Task to carry out:
Lines that contain "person" are to be copied from the material, every one of them.

Input data:

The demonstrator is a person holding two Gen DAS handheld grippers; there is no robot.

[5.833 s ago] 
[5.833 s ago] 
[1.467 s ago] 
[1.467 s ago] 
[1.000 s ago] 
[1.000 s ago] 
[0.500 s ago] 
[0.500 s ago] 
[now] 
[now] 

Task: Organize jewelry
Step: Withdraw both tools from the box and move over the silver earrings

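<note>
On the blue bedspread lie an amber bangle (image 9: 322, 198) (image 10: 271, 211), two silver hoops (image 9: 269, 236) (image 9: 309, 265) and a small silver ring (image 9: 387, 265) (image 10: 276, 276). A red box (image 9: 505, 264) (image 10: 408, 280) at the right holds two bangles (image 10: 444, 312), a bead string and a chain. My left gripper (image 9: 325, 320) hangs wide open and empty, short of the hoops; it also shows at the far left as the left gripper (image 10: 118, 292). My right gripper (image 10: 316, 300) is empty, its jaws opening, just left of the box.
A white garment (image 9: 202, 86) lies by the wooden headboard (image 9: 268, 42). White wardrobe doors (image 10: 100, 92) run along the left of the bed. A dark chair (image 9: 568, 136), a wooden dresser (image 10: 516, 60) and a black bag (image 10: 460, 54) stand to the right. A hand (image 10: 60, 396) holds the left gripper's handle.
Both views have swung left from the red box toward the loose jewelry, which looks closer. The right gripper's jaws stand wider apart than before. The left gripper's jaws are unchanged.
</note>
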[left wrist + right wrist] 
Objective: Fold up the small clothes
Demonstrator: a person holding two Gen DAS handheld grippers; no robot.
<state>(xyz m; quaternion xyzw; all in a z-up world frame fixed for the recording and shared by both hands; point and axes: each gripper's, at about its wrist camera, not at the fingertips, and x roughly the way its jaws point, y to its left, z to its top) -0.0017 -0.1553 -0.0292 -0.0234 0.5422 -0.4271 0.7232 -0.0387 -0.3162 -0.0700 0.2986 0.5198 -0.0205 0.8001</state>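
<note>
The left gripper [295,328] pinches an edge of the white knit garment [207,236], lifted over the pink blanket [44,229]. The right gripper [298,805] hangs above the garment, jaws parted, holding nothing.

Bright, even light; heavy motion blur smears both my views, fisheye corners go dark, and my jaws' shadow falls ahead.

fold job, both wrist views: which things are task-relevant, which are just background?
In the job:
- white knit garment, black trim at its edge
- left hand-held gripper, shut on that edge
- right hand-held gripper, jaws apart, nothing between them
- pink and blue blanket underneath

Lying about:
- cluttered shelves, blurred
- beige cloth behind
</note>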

Task solution:
The demonstrator is a person holding two Gen DAS handheld grippers; there is no robot.
Demonstrator: a person holding two Gen DAS handheld grippers; no robot.

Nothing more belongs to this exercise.